● **What this task involves**
Reproduce the data in full, exactly.

[Stored data entries]
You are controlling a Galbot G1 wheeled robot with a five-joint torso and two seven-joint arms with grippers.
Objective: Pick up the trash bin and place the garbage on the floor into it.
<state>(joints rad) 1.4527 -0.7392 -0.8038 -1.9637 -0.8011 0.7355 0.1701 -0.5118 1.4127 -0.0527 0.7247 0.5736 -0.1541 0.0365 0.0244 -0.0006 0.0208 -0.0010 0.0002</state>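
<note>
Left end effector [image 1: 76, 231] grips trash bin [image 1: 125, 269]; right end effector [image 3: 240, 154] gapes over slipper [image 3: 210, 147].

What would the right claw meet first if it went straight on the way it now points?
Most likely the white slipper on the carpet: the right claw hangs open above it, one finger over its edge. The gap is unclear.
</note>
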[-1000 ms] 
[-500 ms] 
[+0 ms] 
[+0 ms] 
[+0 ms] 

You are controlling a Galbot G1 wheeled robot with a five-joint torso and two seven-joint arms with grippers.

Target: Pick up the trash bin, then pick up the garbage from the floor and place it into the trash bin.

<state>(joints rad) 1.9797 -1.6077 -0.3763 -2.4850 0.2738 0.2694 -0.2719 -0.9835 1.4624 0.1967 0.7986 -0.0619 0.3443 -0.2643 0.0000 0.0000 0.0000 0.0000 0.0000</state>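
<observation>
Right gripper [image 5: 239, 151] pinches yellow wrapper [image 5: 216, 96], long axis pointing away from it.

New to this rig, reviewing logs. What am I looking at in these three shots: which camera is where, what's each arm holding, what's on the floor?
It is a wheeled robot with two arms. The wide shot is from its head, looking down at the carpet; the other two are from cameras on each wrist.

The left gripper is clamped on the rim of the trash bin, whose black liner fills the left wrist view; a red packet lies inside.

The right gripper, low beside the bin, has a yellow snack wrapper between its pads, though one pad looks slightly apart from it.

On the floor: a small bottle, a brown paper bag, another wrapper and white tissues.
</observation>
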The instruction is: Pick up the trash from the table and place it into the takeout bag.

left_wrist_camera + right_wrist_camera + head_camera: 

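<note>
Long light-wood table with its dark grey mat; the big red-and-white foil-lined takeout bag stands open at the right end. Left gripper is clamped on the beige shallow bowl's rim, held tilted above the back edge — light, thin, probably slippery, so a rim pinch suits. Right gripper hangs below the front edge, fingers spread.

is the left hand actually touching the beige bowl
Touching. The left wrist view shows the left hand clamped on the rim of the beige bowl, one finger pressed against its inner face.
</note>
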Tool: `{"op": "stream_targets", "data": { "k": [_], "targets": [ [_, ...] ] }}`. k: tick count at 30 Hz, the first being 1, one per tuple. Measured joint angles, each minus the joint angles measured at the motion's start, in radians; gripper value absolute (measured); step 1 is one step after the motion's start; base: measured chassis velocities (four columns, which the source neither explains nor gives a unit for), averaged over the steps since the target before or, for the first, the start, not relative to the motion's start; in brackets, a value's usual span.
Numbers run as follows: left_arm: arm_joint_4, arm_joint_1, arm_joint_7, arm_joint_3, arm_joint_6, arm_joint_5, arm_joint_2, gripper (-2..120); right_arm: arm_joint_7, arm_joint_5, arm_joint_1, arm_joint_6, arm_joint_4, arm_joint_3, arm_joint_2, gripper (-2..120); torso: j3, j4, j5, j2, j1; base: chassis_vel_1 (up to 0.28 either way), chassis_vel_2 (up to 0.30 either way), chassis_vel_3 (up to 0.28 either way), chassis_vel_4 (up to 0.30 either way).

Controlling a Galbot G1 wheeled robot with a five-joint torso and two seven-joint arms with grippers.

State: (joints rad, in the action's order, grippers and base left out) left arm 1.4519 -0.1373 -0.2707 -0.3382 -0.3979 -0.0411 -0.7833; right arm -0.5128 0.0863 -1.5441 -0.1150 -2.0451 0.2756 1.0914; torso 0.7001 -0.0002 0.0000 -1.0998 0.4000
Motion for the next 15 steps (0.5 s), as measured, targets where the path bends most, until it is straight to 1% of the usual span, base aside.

● **Task answer**
You are controlling a Galbot G1 wheeled robot with a five-joint torso and two seven-joint arms with grippers.
Objective: Pick up the trash bin and place the garbage on the floor into it.
<state>(joints rad) 1.4527 -0.7392 -0.8038 -1.9637 -0.8011 0.7355 0.1701 -0.5118 1.4127 -0.0527 0.7247 0.5736 -0.1541 0.0365 0.0244 -0.0006 0.0208 -0.0010 0.0002</state>
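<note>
Left end effector [image 1: 76, 231] grips trash bin [image 1: 125, 269]; right end effector [image 3: 240, 154] gapes over slipper [image 3: 210, 147].

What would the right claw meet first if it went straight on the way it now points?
Most likely the white slipper on the carpet: the right claw hangs open above it, one finger over its edge. The gap is unclear.
</note>
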[-1000 ms] 
[-500 ms] 
[+0 ms] 
[+0 ms] 
[+0 ms] 

You are controlling a Galbot G1 wheeled robot with a five-joint torso and two seven-joint arms with grippers.

Target: Pick up the trash bin, then pick up the garbage from the floor and place it into the trash bin.

<state>(joints rad) 1.9797 -1.6077 -0.3763 -2.4850 0.2738 0.2694 -0.2719 -0.9835 1.4624 0.1967 0.7986 -0.0619 0.3443 -0.2643 0.0000 0.0000 0.0000 0.0000 0.0000</state>
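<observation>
Right gripper [image 5: 239, 151] pinches yellow wrapper [image 5: 216, 96], long axis pointing away from it.

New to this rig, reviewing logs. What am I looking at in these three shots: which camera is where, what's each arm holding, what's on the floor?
It is a wheeled robot with two arms. The wide shot is from its head, looking down at the carpet; the other two are from cameras on each wrist.

The left gripper is clamped on the rim of the trash bin, whose black liner fills the left wrist view; a red packet lies inside.

The right gripper, low beside the bin, has a yellow snack wrapper between its pads, though one pad looks slightly apart from it.

On the floor: a small bottle, a brown paper bag, another wrapper and white tissues.
</observation>
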The instruction is: Pick up the trash from the table and place it into the takeout bag.

left_wrist_camera + right_wrist_camera + head_camera: 

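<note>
Long light-wood table with its dark grey mat; the big red-and-white foil-lined takeout bag stands open at the right end. Left gripper is clamped on the beige shallow bowl's rim, held tilted above the back edge — light, thin, probably slippery, so a rim pinch suits. Right gripper hangs below the front edge, fingers spread.

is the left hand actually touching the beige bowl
Touching. The left wrist view shows the left hand clamped on the rim of the beige bowl, one finger pressed against its inner face.
</note>
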Tool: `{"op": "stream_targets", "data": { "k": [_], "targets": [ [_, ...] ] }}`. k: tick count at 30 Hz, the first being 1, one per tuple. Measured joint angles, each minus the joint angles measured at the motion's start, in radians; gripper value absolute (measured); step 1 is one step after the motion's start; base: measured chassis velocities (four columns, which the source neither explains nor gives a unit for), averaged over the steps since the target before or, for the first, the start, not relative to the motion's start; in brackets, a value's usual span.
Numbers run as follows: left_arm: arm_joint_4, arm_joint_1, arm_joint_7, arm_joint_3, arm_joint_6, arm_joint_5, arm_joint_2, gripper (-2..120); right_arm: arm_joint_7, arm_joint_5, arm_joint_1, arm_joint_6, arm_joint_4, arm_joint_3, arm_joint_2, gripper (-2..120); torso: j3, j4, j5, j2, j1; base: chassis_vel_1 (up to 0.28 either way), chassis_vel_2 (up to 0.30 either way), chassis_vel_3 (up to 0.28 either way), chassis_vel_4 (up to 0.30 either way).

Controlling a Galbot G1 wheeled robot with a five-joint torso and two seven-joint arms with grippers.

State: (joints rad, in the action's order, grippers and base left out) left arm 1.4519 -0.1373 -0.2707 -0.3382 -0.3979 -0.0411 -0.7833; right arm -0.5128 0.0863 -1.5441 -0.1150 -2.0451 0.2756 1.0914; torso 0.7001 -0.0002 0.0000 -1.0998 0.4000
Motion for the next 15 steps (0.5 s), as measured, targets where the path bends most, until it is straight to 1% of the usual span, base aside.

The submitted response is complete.